That's who he looks like to me!
And is he handsome!!!


----------



## sandj (May 16, 2012)

Wow! That take talent!


----------



## imaknuttyknitter (Feb 23, 2011)

They are adorable!!


----------



## Puppies101 (Nov 3, 2012)

When I saw him I immediately thought, "Gentleman George". Terrific looking bears by the way.


----------



## lbezoo (Nov 26, 2012)

Felix! And he's gorgeous!!


----------



## jennyb (Mar 20, 2011)

inkie said:


> Oh, whow, they are so cute! He looks a bit like a professor bear to me! What a handsome couple you've made!


I think professor also


----------



## albie (Jun 2, 2011)

looks like a FRED to me. his smile will have everyone asking???what is he up to or thinking.


----------



## bettyirene (Apr 5, 2012)

Have you chosen a name yet?


----------



## Helma (Oct 6, 2012)

Thank you all for your kind remarks and name suggestions .
I think I have settled for " Oliver " . It just seems to be appropriate . It is a very proper name .
Hope you all have a great day .


----------



## bettyirene (Apr 5, 2012)

Thanks for telling us.


----------



## Lavender Blue (Aug 31, 2012)

He is fantastic! What great work and working with fur is not easy. He looks like a 'Furank' or a 'Furedrick' to me! LOL


----------



## ernai (Apr 7, 2011)

Charlie


----------



## mombr4 (Apr 21, 2011)

Your bears are just wonderful.


----------



## mama879 (Jan 27, 2011)

They are super. Great pair. A professor and his wife. YOu did a wonderful job. You should be very proud.


----------



## charliesaunt (Apr 22, 2011)

I vote for Boxley.


----------



## Helma (Oct 6, 2012)

Thank you for your kind suggestions , but he already has a name . He is Sir Oliver .


----------



## Kadydee (Apr 28, 2011)

Like the name Oliver. My dad's name was Oliver. Happy New Year.


----------



## kacey66 (Sep 9, 2013)

They are both adorable! I like the expression on the new bear.


----------



## Sewbizgirl (May 11, 2011)

Wow, they are AWESOME. The fur is so beautiful.


----------



## Helma (Oct 6, 2012)

Sewbizgirl said:


> Wow, they are AWESOME. The fur is so beautiful.

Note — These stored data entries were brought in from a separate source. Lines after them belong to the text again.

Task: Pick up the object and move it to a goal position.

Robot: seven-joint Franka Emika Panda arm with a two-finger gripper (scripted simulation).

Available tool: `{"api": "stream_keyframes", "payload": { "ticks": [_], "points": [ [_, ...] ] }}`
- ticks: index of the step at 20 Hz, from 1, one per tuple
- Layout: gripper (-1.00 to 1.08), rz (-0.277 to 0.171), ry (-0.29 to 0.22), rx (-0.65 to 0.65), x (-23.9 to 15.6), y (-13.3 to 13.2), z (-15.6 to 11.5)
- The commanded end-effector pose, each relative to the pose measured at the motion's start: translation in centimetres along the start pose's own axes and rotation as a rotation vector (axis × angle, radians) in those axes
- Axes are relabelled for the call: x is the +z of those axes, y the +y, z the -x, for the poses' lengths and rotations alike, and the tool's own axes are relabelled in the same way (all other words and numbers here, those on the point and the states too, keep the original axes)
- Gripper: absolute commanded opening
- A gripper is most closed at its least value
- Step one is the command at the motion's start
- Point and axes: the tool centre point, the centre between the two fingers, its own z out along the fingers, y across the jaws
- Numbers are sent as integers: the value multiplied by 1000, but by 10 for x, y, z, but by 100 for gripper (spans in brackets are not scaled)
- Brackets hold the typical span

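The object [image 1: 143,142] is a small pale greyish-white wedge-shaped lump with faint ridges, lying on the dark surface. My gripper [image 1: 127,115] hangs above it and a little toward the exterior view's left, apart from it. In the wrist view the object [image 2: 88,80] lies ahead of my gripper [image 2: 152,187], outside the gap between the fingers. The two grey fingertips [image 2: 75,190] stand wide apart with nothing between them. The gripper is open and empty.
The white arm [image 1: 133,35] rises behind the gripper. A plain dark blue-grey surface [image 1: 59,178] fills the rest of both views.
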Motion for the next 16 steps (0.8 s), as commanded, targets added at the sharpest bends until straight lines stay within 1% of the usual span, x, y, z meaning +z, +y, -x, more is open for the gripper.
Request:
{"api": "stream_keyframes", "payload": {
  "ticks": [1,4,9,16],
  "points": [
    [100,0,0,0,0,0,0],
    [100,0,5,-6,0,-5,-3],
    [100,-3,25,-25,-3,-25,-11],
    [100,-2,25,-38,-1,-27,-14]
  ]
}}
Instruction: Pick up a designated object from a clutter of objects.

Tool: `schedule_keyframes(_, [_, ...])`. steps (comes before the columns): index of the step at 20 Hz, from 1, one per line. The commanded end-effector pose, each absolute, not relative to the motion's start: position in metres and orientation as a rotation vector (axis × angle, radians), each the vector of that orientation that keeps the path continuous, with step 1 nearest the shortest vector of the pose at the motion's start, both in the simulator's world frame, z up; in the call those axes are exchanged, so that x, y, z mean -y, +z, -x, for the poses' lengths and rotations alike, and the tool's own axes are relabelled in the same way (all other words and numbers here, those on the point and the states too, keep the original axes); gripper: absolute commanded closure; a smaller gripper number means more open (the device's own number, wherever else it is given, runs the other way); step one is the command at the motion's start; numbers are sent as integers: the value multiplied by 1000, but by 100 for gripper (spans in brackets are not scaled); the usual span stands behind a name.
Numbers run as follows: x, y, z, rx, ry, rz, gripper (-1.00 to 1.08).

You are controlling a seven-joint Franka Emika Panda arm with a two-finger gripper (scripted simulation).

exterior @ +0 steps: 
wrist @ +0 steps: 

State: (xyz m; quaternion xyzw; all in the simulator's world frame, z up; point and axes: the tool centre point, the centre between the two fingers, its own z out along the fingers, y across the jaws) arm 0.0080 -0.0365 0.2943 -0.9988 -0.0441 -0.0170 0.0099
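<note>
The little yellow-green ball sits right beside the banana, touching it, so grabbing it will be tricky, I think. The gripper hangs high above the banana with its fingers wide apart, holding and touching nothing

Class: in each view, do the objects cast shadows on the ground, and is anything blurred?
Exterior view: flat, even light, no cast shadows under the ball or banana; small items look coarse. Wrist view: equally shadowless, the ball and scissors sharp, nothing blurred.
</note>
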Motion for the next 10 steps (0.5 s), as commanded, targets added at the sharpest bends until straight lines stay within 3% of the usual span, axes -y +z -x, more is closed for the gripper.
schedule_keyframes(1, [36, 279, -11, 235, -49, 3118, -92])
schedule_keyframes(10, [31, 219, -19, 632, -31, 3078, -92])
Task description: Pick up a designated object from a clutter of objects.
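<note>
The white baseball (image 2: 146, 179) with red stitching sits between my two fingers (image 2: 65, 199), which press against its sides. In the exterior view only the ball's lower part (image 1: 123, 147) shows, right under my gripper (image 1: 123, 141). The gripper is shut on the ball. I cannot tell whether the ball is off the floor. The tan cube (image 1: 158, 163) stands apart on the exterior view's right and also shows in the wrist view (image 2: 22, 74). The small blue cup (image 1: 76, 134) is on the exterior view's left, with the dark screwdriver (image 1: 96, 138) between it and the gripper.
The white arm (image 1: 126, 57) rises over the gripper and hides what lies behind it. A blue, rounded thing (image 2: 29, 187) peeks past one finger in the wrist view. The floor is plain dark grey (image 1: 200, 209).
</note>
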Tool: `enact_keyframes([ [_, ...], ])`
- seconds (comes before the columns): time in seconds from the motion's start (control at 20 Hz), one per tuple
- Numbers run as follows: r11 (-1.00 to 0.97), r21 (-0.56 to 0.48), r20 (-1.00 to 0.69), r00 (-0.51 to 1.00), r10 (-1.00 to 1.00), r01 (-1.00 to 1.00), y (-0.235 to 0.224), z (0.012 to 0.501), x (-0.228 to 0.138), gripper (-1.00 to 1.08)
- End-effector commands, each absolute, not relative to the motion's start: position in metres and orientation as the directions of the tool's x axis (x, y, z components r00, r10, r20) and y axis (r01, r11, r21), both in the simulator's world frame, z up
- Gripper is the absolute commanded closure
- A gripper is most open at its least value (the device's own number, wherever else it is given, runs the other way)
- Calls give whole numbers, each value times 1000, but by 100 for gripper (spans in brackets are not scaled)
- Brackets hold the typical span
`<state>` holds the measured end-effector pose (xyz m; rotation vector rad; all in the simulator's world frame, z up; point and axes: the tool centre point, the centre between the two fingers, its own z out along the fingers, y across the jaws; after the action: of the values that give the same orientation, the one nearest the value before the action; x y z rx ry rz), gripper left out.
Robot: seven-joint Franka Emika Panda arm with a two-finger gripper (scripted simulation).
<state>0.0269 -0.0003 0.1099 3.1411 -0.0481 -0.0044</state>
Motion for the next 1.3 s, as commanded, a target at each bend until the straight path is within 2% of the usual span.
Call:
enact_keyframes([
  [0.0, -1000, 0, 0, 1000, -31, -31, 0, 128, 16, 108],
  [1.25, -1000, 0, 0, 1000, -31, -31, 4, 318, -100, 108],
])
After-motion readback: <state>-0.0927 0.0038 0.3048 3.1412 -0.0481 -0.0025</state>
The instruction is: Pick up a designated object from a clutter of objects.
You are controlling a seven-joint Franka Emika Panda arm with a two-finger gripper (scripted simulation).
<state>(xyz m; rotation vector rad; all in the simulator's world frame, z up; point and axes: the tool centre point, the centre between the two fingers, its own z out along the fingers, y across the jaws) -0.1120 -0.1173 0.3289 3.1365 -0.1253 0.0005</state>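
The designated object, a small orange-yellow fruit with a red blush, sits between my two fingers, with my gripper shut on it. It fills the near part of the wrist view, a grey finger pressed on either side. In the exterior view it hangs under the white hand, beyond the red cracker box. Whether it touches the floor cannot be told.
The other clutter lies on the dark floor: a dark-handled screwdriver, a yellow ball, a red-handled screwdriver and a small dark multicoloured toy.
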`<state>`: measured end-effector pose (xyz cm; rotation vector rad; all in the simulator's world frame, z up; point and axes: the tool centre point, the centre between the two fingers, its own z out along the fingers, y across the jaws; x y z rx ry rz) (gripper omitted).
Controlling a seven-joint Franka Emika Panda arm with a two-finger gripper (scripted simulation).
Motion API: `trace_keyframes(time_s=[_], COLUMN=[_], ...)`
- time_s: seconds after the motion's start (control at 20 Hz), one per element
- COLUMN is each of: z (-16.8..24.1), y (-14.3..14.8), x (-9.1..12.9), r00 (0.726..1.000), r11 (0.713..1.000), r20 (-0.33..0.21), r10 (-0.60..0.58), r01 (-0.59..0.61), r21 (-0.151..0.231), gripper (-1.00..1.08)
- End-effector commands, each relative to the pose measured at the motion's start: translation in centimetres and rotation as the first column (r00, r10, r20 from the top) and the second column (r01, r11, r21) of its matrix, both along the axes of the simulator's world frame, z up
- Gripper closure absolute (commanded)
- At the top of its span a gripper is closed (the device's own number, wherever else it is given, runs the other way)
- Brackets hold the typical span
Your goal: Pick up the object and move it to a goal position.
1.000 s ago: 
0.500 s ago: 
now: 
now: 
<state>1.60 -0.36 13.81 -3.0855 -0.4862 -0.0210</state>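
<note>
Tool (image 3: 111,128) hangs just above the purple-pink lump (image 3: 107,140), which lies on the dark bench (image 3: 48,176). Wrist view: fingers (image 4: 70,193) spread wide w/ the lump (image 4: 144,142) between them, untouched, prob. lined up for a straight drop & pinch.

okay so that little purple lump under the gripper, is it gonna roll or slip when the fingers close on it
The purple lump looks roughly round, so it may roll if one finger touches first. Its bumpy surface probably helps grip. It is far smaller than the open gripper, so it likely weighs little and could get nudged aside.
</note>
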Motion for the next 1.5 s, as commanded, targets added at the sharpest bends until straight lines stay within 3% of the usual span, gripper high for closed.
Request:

Thank you . The fur is very soft . I've personally never worn a fur coat , but couldn't resist buying this one at a garage sale . It is repurposing .I think I have enough left over for one more , but that is in the distant future as I've been tasked to make six bears out of my DIL's GM's fur coat and stole .These are for her six GGC's.


----------



## rujam (Aug 19, 2011)

As soon as I saw him I thought "He looks like a Roger"


----------



## Helma (Oct 6, 2012)

He has been named Sir Oliver .(from Oliver Twist )


----------



## Suecpee (Dec 24, 2013)

Felicity and Frederick?


----------



## gapeach31781 (Oct 16, 2013)

Felix, and he's adorable!


----------